Plaintiffs, the Names of this case, were defrauded by Lloyd's in at least one of two ways: (1) Lloyd's put them on syndicates reinsuring long tail asbestos and toxic waste claims which had arisen prior to these Names becoming members of such syndicates; (2) Lloyd's put them on syndicates carrying an unusual concentration of risks
because of a reinsurance scheme (the LMX Spiral) that operated as a species of scam. In neither case did Lloyd's inform the plaintiffs of the magnitude of their exposure although Lloyd's was aware of the magnitude. In each case Lloyd's acted to benefit Working Members and other insiders at Lloyd's while pushing large liabilities foreseen by Lloyd's, but undisclosed by it, upon the unsuspecting and uninformed External Names of whom the plaintiffs form a portion.

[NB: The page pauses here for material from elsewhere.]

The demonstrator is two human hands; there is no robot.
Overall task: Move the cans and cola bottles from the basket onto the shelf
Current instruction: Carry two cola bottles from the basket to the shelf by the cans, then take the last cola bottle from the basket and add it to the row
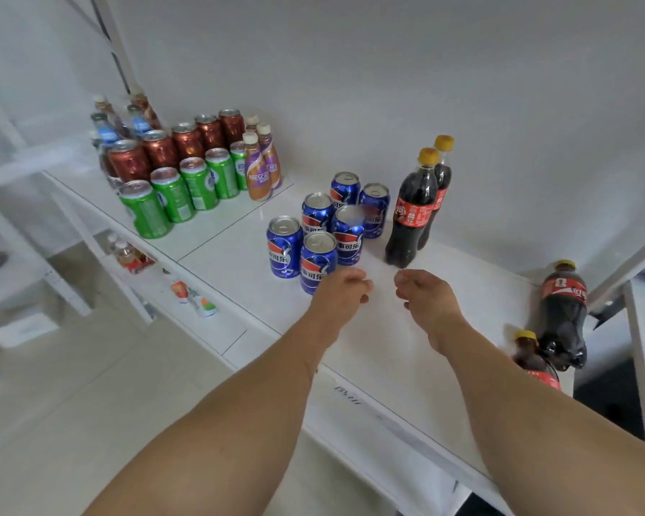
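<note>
We observe both bare forearms reaching over the white flat shelf board [350, 351], with the left hand [341, 290] and the right hand [425, 297] held side by side, slightly apart, above the bare surface; the fingers of each are loosely curled and grasp nothing, and the left knuckles sit just in front of the nearest blue cola can [316, 262], though we cannot tell whether they touch it. We count six blue aluminium cola cans [345, 217] standing upright in a tight cluster on the shelf, in two rows running away from the edge. Just to their right stand two upright dark cola bottles with red labels and yellow caps [416, 206], one behind the other and touching. At the far right edge of the shelf we note a dark cola bottle with a red label [565, 314] tilted, its base pointing towards us, and just beside it a second yellow-capped cola bottle [535, 361], partly hidden by the right forearm. Further left on the shelf stand a row of green drink cans [172, 195], a row of brown-red cans [161, 148] behind them, and two purple-labelled coffee bottles with cream caps [259, 167]; the basket is out of view
</note>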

In 1986, these plaintiffs each were required by Lloyd's to execute in the United States a contract with Lloyd's entitled "General Undertaking." Paragraph 2.1 of this agreement reads as follows: "The rights and obligations of the parties arising out of or relating to the Member's membership of, and/or underwriting of insurance business at, Lloyd's and any other matter referred to in this Undertaking, shall be governed by and construed in accordance with the laws of England." Paragraph 2.2 of this agreement reads in relevant part as follows: "Each party irrevocably agrees that the courts of England shall have exclusive jurisdiction to settle any dispute and/or controversy of whatsoever nature arising out of or relating to the Member's membership of, and/or underwriting of insurance business at Lloyd's...." These two provisions, the Choice Clauses, had not been in General Undertakings prior to 1986 but that group of plaintiffs who had become Names prior to 1986 and signed earlier General Undertakings without the Choice Clauses were required by Lloyd's to execute the 1986 form as a condition of remaining as Names. The group of plaintiffs who became Names in 1986 and thereafter were required by Lloyd's to execute the 1986 form as a condition of becoming Names. To neither group of plaintiffs did Lloyd's disclose the information it possessed as to the fraud or frauds being practised on them. The Choice Clauses were themselves obtained by fraud.
Such are the plaintiffs' allegations.